Over the years, I have the privilege of working with some pretty damn good people. One of those guys is a PhD in Database Research, used to be a professor, but apparently so passionate and so good at teaching that he eventually quits academia to join the industry.
He did an PhD in XML database, and even though XML database turned out to be completely useless nowadays, it doesn’t mean a PhD in XML Database couldn’t teach you anything (in fact, a good PhD could teach you quite many useful things). One interesting thing I learned from him was the evolution of database technology, which originates in an essay by Michael Stonebraker called What goes around comes around.
Michael Stonebraker is a big name in Database Research and has been around in Database research for a good 35 years, so you could easily expect him to be highly opinionated on a variety of things. The first few lines in the essay read like this:
In addition, we present the lessons learned from the exploration of the proposals in each era. Most current researchers were not around for many of the previous eras, and have limited (if any) understanding of what was previously learned. There is an old adage that he who does not understand history is condemned to repeat it. By presenting “ancient history”, we hope to allow future researchers to avoid replaying history.

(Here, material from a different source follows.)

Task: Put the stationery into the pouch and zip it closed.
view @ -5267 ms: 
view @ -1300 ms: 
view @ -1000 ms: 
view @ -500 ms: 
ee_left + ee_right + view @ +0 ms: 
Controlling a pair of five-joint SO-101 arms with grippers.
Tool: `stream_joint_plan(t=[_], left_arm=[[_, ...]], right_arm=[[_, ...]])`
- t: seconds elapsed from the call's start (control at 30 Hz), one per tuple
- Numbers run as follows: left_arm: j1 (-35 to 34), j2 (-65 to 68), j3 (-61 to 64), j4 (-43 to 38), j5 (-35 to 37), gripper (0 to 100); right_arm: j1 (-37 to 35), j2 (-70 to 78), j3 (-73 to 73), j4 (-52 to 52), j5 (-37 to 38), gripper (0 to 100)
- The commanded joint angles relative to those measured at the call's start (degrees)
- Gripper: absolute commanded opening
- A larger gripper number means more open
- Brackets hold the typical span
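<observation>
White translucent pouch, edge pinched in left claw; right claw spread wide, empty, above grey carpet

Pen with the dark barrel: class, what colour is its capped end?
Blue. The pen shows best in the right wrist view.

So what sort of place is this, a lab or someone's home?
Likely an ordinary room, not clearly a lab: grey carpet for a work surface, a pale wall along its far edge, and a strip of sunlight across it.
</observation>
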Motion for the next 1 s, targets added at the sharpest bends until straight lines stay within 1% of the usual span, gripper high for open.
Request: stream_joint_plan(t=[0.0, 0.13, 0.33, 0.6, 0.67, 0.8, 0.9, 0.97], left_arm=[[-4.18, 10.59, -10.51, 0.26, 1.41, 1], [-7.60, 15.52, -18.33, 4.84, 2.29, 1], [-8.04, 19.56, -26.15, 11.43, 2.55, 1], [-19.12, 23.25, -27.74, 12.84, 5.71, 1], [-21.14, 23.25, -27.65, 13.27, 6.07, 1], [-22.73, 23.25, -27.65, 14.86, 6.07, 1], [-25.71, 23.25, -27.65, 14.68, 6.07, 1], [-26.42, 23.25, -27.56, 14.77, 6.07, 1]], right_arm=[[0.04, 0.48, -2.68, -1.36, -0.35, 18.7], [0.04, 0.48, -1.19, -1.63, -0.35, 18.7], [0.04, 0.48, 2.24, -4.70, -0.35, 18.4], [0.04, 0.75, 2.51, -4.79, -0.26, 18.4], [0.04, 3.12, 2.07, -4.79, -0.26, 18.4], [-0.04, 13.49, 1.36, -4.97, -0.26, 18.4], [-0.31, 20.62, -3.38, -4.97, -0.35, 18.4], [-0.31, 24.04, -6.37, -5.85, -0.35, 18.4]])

Unfortunately, the main proposal in the current XML era bears a striking resemblance to the CODASYL proposal from the early 1970’s, which failed because of its complexity. Hence, the current era is replaying history, and “what goes around comes around”. Hopefully the next era will be smarter.

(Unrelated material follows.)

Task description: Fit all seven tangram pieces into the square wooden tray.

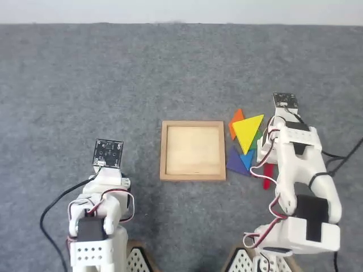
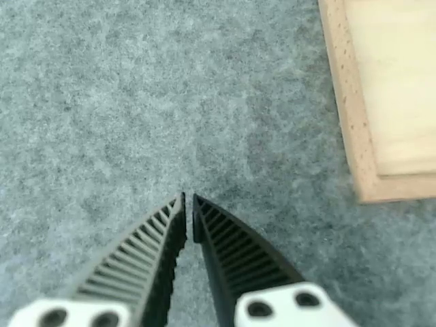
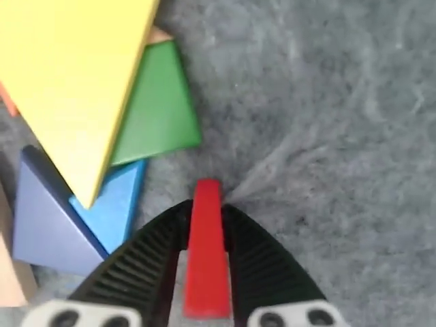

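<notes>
Your right gripper [image 3: 204, 204] is clamped on the red piece [image 3: 206, 259], which runs up between the two fingers with its end poking out past the tips. From the right wrist you cannot tell whether that piece is lifted or touching the grey mat [image 3: 327, 102]. Just beside it lies the heap: the yellow triangle [image 3: 82, 82] rests on top, overlapping the green piece [image 3: 160, 109] and the light blue piece [image 3: 112, 204], and the dark blue triangle [image 3: 44, 218] sits against the light blue one.

From the left wrist, your left gripper [image 2: 189, 199] is drawn in to a bare slit and holds nothing. It hangs over plain mat, near one corner of the tray [image 2: 354, 136] but apart from it.

From the high view, the tray sits in the middle of the table and its floor is bare wood, with no piece inside. All the pieces lie bunched against its right rim, under and around the right arm. The orange piece [image 1: 235, 122] peeks out at the far side of the yellow one, and the red one shows beside the arm. You can count six colours there; a seventh piece is hidden or too small to make out. The left arm stands well apart from the heap, on the other side of the tray.

My judgement: the task has barely begun. One piece is gripped, none is placed, and all seven are left to seat.
</notes>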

His work, among others, include PostgreSQL. Hence, after reading the essay, it becomes obvious to me why there are so many highly opinionated design decisions being implemented in Postgres.
The essay is a very good read. You get to see how database technologies evolved from naive data models to unnecessarily complicated models, then thanks to a good mathematician named Edgar F. Codd, it got way more beautiful and highly theoretically-grounded. After a few alternatives, a new wave of XML databases come back bearing a lot of complications. (Along the way, you also get to see how Michael Stonebraker managed to sell several startups, but that isn’t the main story – or is it?)
There are many interesting lesson learned. The most two interesting for me are:
- XML database doesn’t take off because it is exceedingly complicated, and there is no way to efficiently store and index it using our best data structures like B-trees and the likes.
I learned XML databases and I was told that XML databases failed because it lacks a theoretical foundation like the Relational model. Now in retrospect, I think that isn’t the main issue. The problem with XML is that it allows too much flexibility in the language, so implementing a good query optimizer for it is extremely difficult.
A bit more ironically, this is how Michael Stonebraker puts it:
We close with one final cynical note. A couple of years ago OLE-DB was being pushed hard by Microsoft; now it is “X stuff”. OLE-DB was pushed by Microsoft, in large part, because it did not control ODBC and perceived a competitive advantage in OLE-DB. Now Microsoft perceives a big threat from Java and its various cross platform extensions, such as J2EE. Hence, it is pushing hard on the XML and Soap front to try to blunt the success of Java
It sounds very reasonable to me. At some point around 2000-2010, I remember hearing things like XML is everywhere in Windows. It has to be someone like Microsoft keeps pushing hard to make it quite phenomenal. When Microsoft started the .NET effort to directly compete with Java, the XML database movement faded away.
One thing Michael Stonebraker got wrong though. In the essay, he said XML (and SOAP) is gonna be the data exchange format of the future, but it turns out XML is still overly complicated for this purpose, and people ended up with JSON and RESTful instead.
- The whole competitive advantage of PostgreSQL was about UDTs and UDFs, a somewhat generalization of stored procedures. Stored procedures, though, are soon out-of-fashion because people realize it is difficult to maintain their code in multiple places, both in application code and store procedures in DBMS. However, the idea of bringing code close to data (instead of bringing data to code) is a good one, and has a big consequence on the Big Data movement.
Speaking of Big Data, Stonebraker must have something to say about it. For anyone who is in Big Data, you should really see this if you haven’t:
The talk presents a highly organized view on various aspects of Big Data and how people solved them (and of course mentions a few startups founded by our very Michael Stonebraker).
He mentioned Spark at some point. If you look at Spark nowadays, it’s nothing more than an in-memory distributed SQL engine (for traditional business intelligence queries), along with a pretty good Machine Learning library (for advanced analytics). From a database point of view, Spark looks like a toy: you can’t share tables, tables don’t have indices, etc… but the key idea is still there: you bring computation to the data.
Of course I don’t think Spark wants to become a database eventually, so I am not sure if Spark plans to fix those issues at all, but adding catalog (i.e. data schema), and supporting a somewhat full-fledged SQL engine were pretty wise decisions.
There are several other good insights about the Big Data ecosystem as well: why MapReduce sucks, what are other approaches to solve the Big Volume problem (besides Spark), how to solve the Big Velocity problem with streaming, SQL, NoSQL and NewSQL, why the hardest problem in Big Data is Variety, etc… I should’ve written a better summary of those, but you could simply check it out.